Support federal legislation which would allow heavily indebted states to declare bankruptcy, just as financially troubled companies, cities, and counties have always been allowed to do. Much of the reason for wasteful and inefficient bureaucracy at the state level stems from the lack of any legal mechanism to enforce budget discipline. As Yale Law School’s Professor David Schleicher notes in his book, In a Bad State, public unions would be a lot more responsible about their wage, benefit, and work rule demands if they knew that a bankruptcy judge could someday slash both—just as those investors who fund state deficits would demand far more accountability from local government if they knew that the value of their municipal bonds could be similarly reduced.  

As it is, profligate states are typically bailed out by Democratic presidents with legislation that not only camouflages the rescue but, because state debt has effectively been turned into federal debt, only aggravates the entire country’s fiscal problems. It is not a coincidence that President Biden’s American Rescue Plan Act of 2021—billed as a Covid-19 stimulus package but primarily designed to reduce blue state liabilities—sparked a bout of inflation which has still not retreated to an acceptable level.

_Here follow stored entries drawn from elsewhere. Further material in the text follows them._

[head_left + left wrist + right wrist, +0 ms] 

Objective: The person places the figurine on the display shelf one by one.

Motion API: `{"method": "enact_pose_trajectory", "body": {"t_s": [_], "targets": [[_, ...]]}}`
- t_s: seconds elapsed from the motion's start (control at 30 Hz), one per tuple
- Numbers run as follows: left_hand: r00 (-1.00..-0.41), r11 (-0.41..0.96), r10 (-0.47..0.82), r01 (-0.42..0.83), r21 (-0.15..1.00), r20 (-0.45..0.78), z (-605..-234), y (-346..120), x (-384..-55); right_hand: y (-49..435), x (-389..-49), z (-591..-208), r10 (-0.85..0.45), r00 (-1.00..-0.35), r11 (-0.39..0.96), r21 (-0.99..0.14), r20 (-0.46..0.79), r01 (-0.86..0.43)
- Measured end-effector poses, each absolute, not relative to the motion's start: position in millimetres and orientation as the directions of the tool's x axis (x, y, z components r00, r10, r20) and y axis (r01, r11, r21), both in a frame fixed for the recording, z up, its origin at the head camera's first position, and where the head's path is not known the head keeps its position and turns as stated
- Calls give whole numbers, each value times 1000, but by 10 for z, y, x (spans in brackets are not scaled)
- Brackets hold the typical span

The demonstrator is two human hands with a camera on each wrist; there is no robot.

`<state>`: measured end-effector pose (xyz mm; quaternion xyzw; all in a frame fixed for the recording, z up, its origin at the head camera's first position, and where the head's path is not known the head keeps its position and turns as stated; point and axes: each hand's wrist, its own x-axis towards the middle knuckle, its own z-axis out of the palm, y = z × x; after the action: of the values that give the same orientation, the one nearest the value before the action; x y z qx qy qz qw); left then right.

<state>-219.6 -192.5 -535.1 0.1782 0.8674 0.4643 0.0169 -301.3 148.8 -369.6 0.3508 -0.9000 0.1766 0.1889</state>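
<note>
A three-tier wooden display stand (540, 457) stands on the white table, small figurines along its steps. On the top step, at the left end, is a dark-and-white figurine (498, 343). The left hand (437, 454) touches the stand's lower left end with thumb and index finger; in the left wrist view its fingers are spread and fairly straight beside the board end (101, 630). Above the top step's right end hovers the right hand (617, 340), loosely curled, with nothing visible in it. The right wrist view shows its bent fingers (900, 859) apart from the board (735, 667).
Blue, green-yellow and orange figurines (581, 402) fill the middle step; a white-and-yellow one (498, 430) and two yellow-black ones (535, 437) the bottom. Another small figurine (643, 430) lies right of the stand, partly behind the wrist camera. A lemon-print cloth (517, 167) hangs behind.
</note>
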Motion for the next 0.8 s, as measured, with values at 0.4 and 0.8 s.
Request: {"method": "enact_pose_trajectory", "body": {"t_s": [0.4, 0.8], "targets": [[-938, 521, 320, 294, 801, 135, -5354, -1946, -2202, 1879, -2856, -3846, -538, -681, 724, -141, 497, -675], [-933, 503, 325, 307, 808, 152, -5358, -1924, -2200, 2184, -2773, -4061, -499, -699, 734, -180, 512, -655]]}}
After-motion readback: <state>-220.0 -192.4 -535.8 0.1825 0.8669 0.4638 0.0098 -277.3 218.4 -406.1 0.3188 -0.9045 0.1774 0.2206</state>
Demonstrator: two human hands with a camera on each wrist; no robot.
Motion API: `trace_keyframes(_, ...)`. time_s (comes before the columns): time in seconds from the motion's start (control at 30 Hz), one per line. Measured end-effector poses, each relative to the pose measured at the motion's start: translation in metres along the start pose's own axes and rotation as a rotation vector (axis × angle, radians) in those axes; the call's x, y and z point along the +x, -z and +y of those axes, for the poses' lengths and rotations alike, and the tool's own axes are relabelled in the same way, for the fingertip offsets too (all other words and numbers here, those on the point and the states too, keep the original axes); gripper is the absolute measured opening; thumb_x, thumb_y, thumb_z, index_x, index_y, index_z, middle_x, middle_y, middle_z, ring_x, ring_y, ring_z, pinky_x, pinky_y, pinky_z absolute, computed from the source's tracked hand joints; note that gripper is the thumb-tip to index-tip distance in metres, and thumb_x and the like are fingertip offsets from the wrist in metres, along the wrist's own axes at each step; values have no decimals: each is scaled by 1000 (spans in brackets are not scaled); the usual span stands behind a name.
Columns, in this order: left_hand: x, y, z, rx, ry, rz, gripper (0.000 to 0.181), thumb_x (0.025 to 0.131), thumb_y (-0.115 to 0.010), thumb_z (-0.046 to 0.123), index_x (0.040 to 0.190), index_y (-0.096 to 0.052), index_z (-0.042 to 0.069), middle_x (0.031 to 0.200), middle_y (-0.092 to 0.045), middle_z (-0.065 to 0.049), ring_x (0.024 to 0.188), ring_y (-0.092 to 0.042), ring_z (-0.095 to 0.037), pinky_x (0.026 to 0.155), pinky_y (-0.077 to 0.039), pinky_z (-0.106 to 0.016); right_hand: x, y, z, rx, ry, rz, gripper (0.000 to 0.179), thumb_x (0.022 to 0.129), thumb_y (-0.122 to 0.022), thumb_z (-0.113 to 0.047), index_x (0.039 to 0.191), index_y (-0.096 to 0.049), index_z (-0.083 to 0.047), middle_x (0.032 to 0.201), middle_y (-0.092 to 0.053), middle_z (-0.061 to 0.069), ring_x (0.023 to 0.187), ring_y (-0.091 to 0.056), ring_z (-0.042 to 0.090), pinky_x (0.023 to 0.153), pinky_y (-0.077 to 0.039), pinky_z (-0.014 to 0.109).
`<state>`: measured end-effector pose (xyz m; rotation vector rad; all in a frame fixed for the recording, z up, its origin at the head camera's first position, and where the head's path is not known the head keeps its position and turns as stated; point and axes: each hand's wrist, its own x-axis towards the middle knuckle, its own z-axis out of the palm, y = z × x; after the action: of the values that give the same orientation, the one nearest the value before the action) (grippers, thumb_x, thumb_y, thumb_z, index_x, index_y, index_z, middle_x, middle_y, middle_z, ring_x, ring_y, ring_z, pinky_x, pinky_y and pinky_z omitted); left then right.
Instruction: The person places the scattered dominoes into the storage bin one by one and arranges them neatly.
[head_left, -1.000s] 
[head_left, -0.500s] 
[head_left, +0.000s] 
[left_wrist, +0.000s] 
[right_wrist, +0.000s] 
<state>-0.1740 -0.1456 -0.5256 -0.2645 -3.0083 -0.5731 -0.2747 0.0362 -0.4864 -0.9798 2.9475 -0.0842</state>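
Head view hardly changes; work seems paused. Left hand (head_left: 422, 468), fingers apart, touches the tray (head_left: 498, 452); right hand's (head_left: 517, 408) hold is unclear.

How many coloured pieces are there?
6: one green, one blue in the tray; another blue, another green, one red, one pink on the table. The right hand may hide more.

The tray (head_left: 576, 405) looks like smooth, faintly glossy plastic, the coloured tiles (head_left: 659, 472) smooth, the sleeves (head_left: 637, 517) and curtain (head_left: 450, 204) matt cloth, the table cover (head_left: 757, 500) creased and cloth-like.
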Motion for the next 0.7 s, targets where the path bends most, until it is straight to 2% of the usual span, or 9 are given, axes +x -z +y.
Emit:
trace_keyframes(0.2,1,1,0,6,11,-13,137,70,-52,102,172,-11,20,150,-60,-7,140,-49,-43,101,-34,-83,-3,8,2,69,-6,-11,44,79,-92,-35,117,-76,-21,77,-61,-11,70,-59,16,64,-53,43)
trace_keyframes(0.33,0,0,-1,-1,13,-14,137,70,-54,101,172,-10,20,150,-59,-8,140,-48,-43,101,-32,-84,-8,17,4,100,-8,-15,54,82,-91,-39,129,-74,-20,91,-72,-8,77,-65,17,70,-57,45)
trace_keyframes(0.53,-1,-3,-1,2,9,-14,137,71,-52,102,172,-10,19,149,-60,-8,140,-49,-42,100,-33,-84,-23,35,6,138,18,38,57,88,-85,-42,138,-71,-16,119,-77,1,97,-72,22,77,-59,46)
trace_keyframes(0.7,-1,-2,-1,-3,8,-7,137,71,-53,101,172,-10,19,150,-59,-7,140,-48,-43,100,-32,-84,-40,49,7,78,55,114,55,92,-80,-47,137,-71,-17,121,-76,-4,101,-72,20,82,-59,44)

Phase out the over $1 trillion dollars that Congress spends annually on education, housing, transportation, and other local programs. Not only is it needlessly complicated to send the tax revenue to pay for such activities all the way to Washington, only to send it back to the states, but this practice allows federal authorities to tack on expensive and unrelated programs as a condition for localities to use their own taxpayers’ money. As the Cato Institute’s Chris Edwards has put it, federally funding local programs requires “more layers of wasteful bureaucracy” and “spends more on the subsidized activities than residents would favor if they were directly footing the bill.”

Again, what is important to recognize about all five of the above swamp-draining proposals is that they promise to accomplish the job far more effectively than either wholesale firings or selective prosecutions. The arrogant and inappropriately partisan bureaucrats whom Trump would like to purge from the federal bureaucracy do exist, perhaps even in significant numbers, but they are far less the cause of the country’s dysfunctional governance than the most visible—and therefore aggravating—symptom.